April 23, 2024

In Helena, Montana, the voters went for a smoking ban in ‘public places’. This eight month ban reportedly resulted in a decline in hospitalizations for heart attacks from 7/month to 3/month. The physicians who presented this to the American College of Cardiology were apparently big proponents of the ban, which was put on hold due to a legal challenge in December, when there was a ‘possible spike’ back to normal.

Now, I’m not a statistician but I know crap when I see it. There is no reported control for out of hospital deaths, and nobody is even making an assertion that the ban changed smoking patterns, just that hospital admissions declined. Phooey on this association and its implications.

This is not to say I’m against smoking bans in restaurants. I like to smell my food, not Pall Malls, and I’d walk a mile to eat in a smoke-free joint, thanks. I will gripe about the nanny society incessantly, but will stop when it comes to smoking. I think the second hand smoke ‘research’ is poor but that’s not my objection. My opinion is that cigarette smoke is an irritant, offensive gas that shouldn’t happen around my food. Want to light up? Fine, wait two minutes after you pay the check and walk outside, light up, and enjoy.
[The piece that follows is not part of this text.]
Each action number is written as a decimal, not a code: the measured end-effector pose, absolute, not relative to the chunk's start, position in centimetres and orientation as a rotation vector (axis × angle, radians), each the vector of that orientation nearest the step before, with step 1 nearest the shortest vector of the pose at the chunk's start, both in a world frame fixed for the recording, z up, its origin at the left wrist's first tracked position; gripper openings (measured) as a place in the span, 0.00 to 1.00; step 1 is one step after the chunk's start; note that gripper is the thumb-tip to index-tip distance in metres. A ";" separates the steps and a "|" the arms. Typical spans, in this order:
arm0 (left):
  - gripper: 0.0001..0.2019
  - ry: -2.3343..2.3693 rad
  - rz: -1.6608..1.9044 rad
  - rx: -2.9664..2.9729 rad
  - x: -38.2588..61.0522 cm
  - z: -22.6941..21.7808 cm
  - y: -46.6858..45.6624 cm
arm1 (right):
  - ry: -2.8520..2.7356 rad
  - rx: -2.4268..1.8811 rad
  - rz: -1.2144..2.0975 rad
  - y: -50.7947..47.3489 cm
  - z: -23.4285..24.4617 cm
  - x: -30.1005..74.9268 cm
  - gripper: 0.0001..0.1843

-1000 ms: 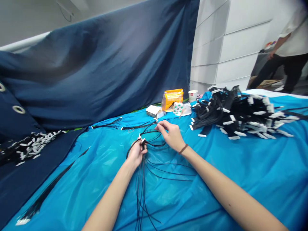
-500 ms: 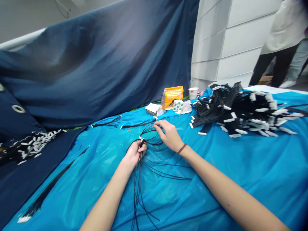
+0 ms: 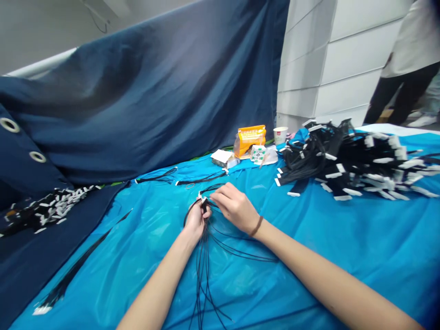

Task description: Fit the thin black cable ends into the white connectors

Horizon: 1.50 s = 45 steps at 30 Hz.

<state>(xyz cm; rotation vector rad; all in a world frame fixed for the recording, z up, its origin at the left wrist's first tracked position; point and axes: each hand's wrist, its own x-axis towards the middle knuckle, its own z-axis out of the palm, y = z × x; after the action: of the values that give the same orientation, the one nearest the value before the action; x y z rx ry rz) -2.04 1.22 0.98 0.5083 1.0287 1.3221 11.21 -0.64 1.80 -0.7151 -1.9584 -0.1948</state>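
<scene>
In the middle of the head view, my left hand (image 3: 195, 219) is closed round a bundle of thin black wires (image 3: 203, 261) just below a small white connector (image 3: 202, 200). The loose wire ends hang and fan out over the blue sheet. My right hand (image 3: 233, 205) is closed, thumb and fingertips pinched together beside the connector's right side. Wires loop close to those fingertips, but whether one lies in the pinch is too small to make out.
A large heap of black cables with white connectors (image 3: 364, 160) lies at the right. Another pile (image 3: 51, 206) is at the far left, and a single wire bundle (image 3: 82, 259) lies nearer. Behind stand an orange pouch (image 3: 250, 140), a small box (image 3: 224, 157) and a paper cup (image 3: 280, 135).
My right hand has come left and slightly down, nearer the connector, and the wire loops beside it look smaller. My left hand keeps its grip. The view has shifted a little.
</scene>
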 end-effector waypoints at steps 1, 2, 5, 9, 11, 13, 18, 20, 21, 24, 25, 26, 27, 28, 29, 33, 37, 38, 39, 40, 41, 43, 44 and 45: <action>0.08 1.005 1.368 0.578 -1.9 0.8 1.1 | -1.996 -0.737 -0.204 -0.6 1.6 11.0 0.11; 0.09 0.976 1.408 0.650 -1.7 0.7 1.0 | -2.019 -0.768 -0.213 -0.6 1.3 10.9 0.11; 0.11 0.880 1.435 0.807 -1.1 0.7 0.3 | -2.022 -0.869 -0.248 -0.4 1.0 10.7 0.11; 0.12 0.797 1.386 0.892 -0.5 1.1 -0.6 | -1.984 -0.967 -0.300 -0.2 1.2 11.0 0.11; 0.13 0.779 1.366 0.924 -0.4 1.3 -0.9 | -1.975 -0.985 -0.310 -0.2 1.4 11.1 0.11; 0.13 0.774 1.349 0.959 -0.3 1.3 -1.1 | -1.965 -0.989 -0.306 -0.2 1.5 11.2 0.11; 0.14 0.783 1.347 0.997 -0.1 1.3 -1.2 | -1.951 -0.975 -0.279 -0.2 1.5 11.4 0.12; 0.15 0.787 1.352 1.001 -0.1 1.3 -1.2 | -1.955 -0.972 -0.288 -0.1 1.5 11.4 0.12; 0.15 0.788 1.356 1.003 -0.1 1.3 -1.2 | -1.957 -0.971 -0.292 -0.1 1.5 11.4 0.12; 0.15 0.786 1.371 1.016 -0.1 1.4 -1.2 | -1.958 -0.962 -0.298 -0.1 1.4 11.4 0.12; 0.15 0.788 1.373 1.020 -0.1 1.4 -1.2 | -1.956 -0.958 -0.298 -0.1 1.4 11.4 0.12; 0.15 0.792 1.374 1.021 -0.1 1.4 -1.2 | -1.955 -0.953 -0.294 -0.1 1.4 11.4 0.12; 0.15 0.797 1.374 1.022 -0.1 1.5 -1.2 | -1.954 -0.948 -0.289 -0.1 1.4 11.5 0.12; 0.15 0.803 1.375 1.023 -0.1 1.5 -1.3 | -1.952 -0.944 -0.284 -0.1 1.4 11.5 0.12; 0.16 0.809 1.375 1.024 0.0 1.5 -1.3 | -1.951 -0.943 -0.280 0.0 1.4 11.5 0.12; 0.16 0.821 1.371 1.049 0.0 1.6 -1.4 | -1.951 -0.946 -0.287 0.0 1.3 11.6 0.11; 0.16 0.834 1.379 1.072 0.0 1.6 -1.3 | -1.965 -0.949 -0.314 -0.1 1.3 11.6 0.11; 0.17 0.837 1.383 1.076 0.0 1.6 -1.3 | -1.968 -0.950 -0.323 -0.1 1.3 11.6 0.11; 0.17 0.840 1.385 1.082 0.0 1.6 -1.3 | -1.968 -0.952 -0.330 -0.1 1.4 11.6 0.12; 0.16 0.843 1.384 1.090 0.0 1.6 -1.3 | -1.968 -0.951 -0.334 -0.1 1.4 11.6 0.12; 0.16 0.848 1.384 1.102 0.0 1.6 -1.3 | -1.968 -0.949 -0.333 -0.2 1.4 11.6 0.12; 0.16 0.862 1.391 1.127 0.0 1.5 -1.3 | -1.965 -0.949 -0.322 -0.2 1.5 11.6 0.12; 0.16 0.871 1.397 1.139 -0.1 1.5 -1.3 | -1.962 -0.950 -0.316 -0.3 1.5 11.6 0.12; 0.16 0.880 1.403 1.151 -0.1 1.5 -1.3 | -1.960 -0.952 -0.310 -0.3 1.5 11.6 0.12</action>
<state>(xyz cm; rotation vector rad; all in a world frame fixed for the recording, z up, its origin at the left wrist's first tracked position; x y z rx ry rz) -0.11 -1.26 1.53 1.1506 0.8797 1.4026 11.58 -0.29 1.52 -0.9515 -1.9598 -0.3097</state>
But don’t act all offended when the ER doc asks if and how much you smoke when you come in with chest pain.

I support smoking bans, but for purely personal and selfish reasons. Helena, Montana is fortunate to have had a decline in their hospital admissions for MI, but it’s not due to a smoking ban. Heck, they’re probably just dropping dead before they get to the hospital.

2 thoughts on “Smoking, Heart Attacks and Helena, Montana

  1. I loved moving to California, and the smoking ban was just an extra added bonus.
    It took me awhile, though, to stop saying “table for 2, non-smoking” while in restaurants :-)

  2. I had the same experience when we moved there; moving back to the smoking world was odd.